Industry News
LOWDOWN: Investing in junior miners
30/01/2009
By Martin Li
“A hole in the ground with a liar at the top,” is how Mark Twain once famously described a mine. A trifle harsh maybe, although many who have recently invested in mining shares might echo the sentiment. The mining sector is far from being flavour of the month. Negative sentiment is particularly acute towards junior miners in the early stages of projects and still many years from any prospect of mining let alone revenue generation.
Inextricably linked with the industrialised economy, mining is here to stay – as are the returns offered by the sector. While these can be high, so are the risks. Firstly, mining timeframes are long. It can take seven or eight years from project inception to first production, assuming a project makes it all the way. Many don’t.
Junior mining is currently out of favour, but the slump provides high-growth opportunities longer term.
Investing in equities is always a long-term play and this is particularly true in junior mining. Companies might only have one project and progress won’t always be smooth. Investors must be able to ride out delays, glitches and inevitable disappointments.
In particular, investors punting on junior mining mustn’t expect spectacular returns during 2009 (except in the case of a very rare huge discovery). The severity of the global recession suggests there won’t be a return to the mining good times for at least a year. Taking the required investment timeframe, however, the mining slump provides many attractive high growth opportunities, provided investors choose carefully.
The commodity to be mined is critically important. Precious metals (gold, silver, platinum, etc) have different price cycles from base metals (copper, iron, tin, etc) and diamonds.

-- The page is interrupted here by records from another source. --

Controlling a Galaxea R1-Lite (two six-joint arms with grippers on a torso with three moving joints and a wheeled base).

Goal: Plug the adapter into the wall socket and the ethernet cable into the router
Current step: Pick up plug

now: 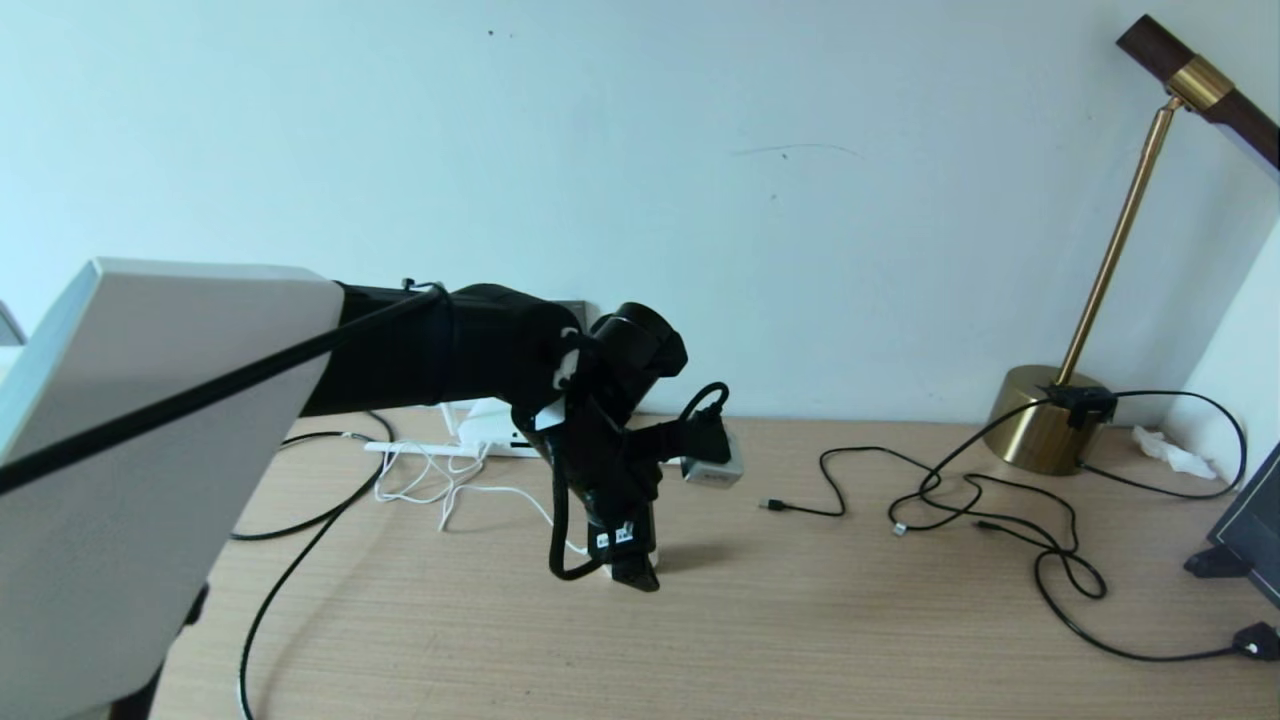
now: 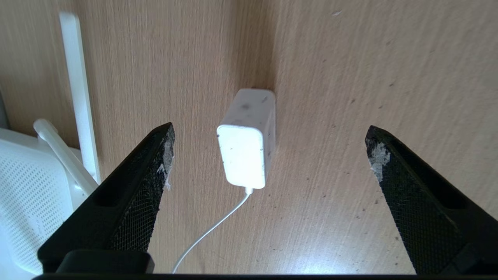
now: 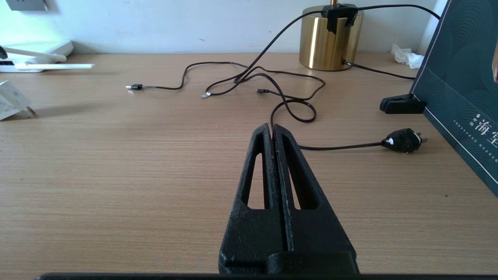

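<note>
My left gripper [image 1: 632, 572] [image 2: 268, 132] points down at the table with its jaws wide open. The adapter [image 2: 247, 144], a small white cube, stands on the wood between them, untouched, its thin white cord [image 2: 210, 229] trailing back. In the head view the gripper hides it. The white router [image 1: 480, 420] [image 2: 23, 194] [image 3: 39, 48] lies just behind my left arm with its antennas [image 2: 78, 97] flat. The grey wall socket [image 3: 27, 4] sits on the wall above it. A thick black cable, likely the ethernet cable [image 1: 290, 570], runs along the table's left; its plug is hidden. My right gripper [image 3: 272, 128] is shut and empty.
A second pale plug block [image 1: 712, 470] lies just right of my left gripper. Thin black cables [image 1: 1000, 500] sprawl across the right half, ending in a black plug [image 1: 1262, 640]. A brass lamp [image 1: 1045, 430] and a dark box [image 1: 1250, 530] stand at the right.
</note>
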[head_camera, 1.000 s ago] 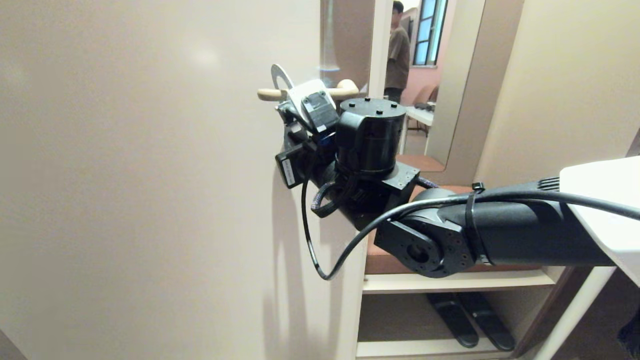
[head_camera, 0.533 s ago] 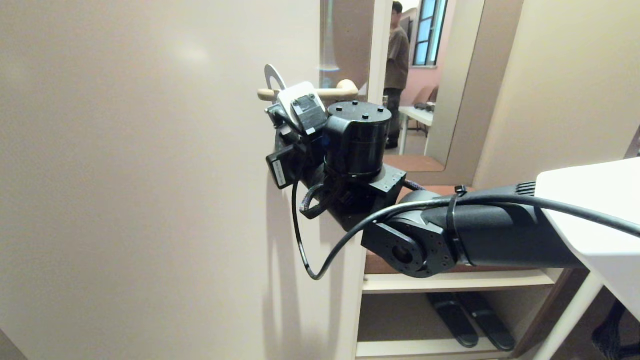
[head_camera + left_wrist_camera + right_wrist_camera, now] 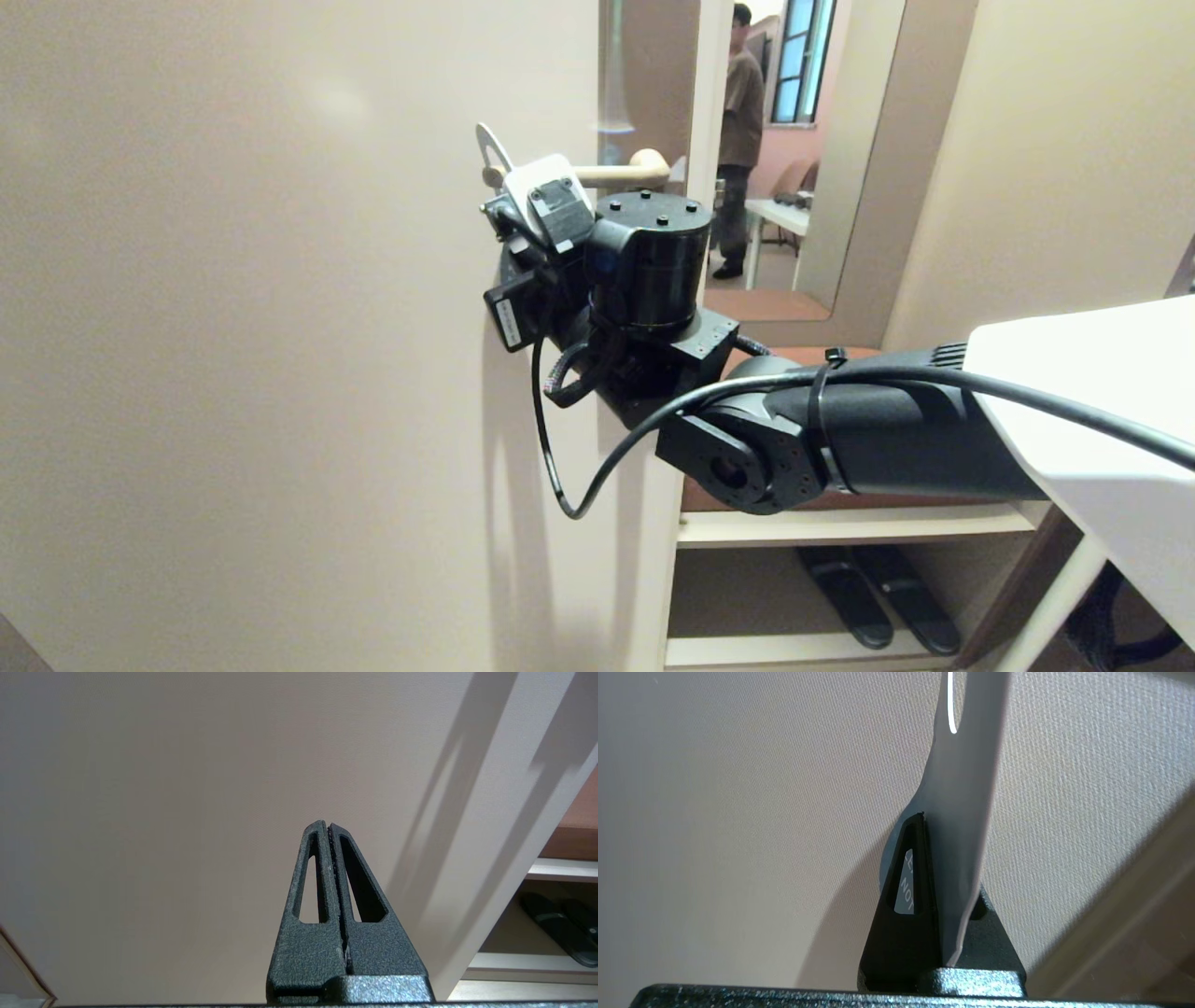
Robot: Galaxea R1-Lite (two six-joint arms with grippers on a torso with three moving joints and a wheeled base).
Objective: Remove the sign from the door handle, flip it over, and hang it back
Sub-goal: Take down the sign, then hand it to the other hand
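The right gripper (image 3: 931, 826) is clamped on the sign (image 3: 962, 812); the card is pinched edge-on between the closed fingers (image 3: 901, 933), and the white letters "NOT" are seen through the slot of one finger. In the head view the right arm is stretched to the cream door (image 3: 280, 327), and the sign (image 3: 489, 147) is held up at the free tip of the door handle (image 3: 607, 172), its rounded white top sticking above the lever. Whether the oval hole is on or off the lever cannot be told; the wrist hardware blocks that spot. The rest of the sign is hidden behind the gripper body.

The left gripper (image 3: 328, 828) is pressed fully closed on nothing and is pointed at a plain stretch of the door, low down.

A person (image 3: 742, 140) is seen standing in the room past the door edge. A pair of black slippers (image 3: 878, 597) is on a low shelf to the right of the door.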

Individual commodities may depend heavily on specific factors, for example platinum, where the motor industry accounts for half of all demand, or localised use, for example coal in power-starved South Africa.
Diamonds are currently out of favour as the recession hits would-be buyers. The struggling car industry has stagnated platinum demand. A recovery in base metals will require signs of resurgent economic activity, particularly from the developing giants China and India. Gold could offer a glimmer of hope. In its capacity as a safe haven, growing numbers of nervous investors who have abandoned currencies, in particular the US dollar, are increasingly looking to gold as money.
Miners drill holes in the ground hoping to intercept mineralisation, from which they estimate how much mineable material is available, and how much commodity that material contains. ‘High grade’ deposits contain a lot of commodity for a given amount of earth, and are good because they are cheaper to mine. The greater the drilling a miner carries out, the greater should be the confidence in the scale and quality of the ore body. Successful drilling converts approximated ‘resources’ into more confidently estimated ‘reserves’.
Mining production costs can vary considerably, which directly impacts a company’s profit prospects. Much depends on the nature and location of the ore body. A shallow, high grade ore body can be mined as a low cost open pit using earth movers and dump trucks. Deeper deposits require more expensive mining using underground shafts. The more overlying earth (‘overburden’) that needs to be moved before the ore body is reached, the more expensive operations will be.
Getting the commodity out of the ground is only part of the challenge. Miners must also transport often heavy and bulky products to market. This is where the location of a mine is crucial, particularly for base metals. A high grade, cheap-to-mine deposit might be uneconomic located in the middle of nowhere with no nearby railway lines, roads or ports. Similarly, transport capacity constraints suffered in South African and Australian rail and port terminals have restricted otherwise commercial mining operations.
Having identified a junior miner targeting an in-demand commodity from an ore body offering attractive economics and transport infrastructure, investors must be acutely aware of a company’s finances. With capital markets not currently functioning, companies needing development funding are struggling to survive, particularly if their projects are in any way questionable. The most secure investments will be well financed and be in or very close to production and therefore able to generate the vital lifeblood of cash flow.